*Dataset content*
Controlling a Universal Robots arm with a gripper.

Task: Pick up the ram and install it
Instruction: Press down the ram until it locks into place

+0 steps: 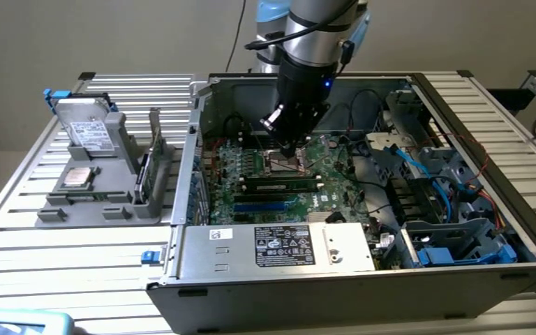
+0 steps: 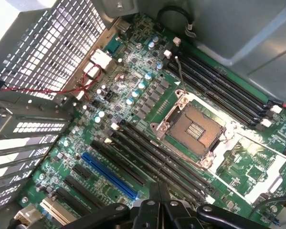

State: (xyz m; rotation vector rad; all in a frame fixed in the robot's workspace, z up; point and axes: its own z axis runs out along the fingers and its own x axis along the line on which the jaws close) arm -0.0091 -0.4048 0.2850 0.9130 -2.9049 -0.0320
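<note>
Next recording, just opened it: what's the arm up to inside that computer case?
The robot arm has its gripper down inside the open computer case, just above the motherboard near the empty processor socket. A ram stick already sits in a slot beside the socket. In the wrist view the fingers are pressed together with nothing visible between them, hovering over the black memory slots. Other parts rest on a grey tray outside the case.

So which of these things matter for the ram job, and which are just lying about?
Job:
- ram, at the memory slots
- hand, over the motherboard

Lying about:
- processor chip
- drive
- upright expansion card
- grey holder
- power supply
</note>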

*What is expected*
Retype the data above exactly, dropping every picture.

*Response*
Controlling a Universal Robots arm with a gripper.

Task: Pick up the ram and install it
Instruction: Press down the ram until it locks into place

+0 steps: 
+0 steps: 

State: (xyz m; rotation vector rad; all in a frame fixed in the robot's workspace, z up; point and axes: its own z axis runs out along the fingers and its own x axis along the line on which the jaws close) arm -0.0091 -0.4048 0.2850 0.9130 -2.9049 -0.0320
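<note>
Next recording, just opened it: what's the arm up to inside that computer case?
The robot arm has its gripper down inside the open computer case, just above the motherboard near the empty processor socket. A ram stick already sits in a slot beside the socket. In the wrist view the fingers are pressed together with nothing visible between them, hovering over the black memory slots. Other parts rest on a grey tray outside the case.

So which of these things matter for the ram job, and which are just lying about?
Job:
- ram, at the memory slots
- hand, over the motherboard

Lying about:
- processor chip
- drive
- upright expansion card
- grey holder
- power supply
</note>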

There is no more to the answer.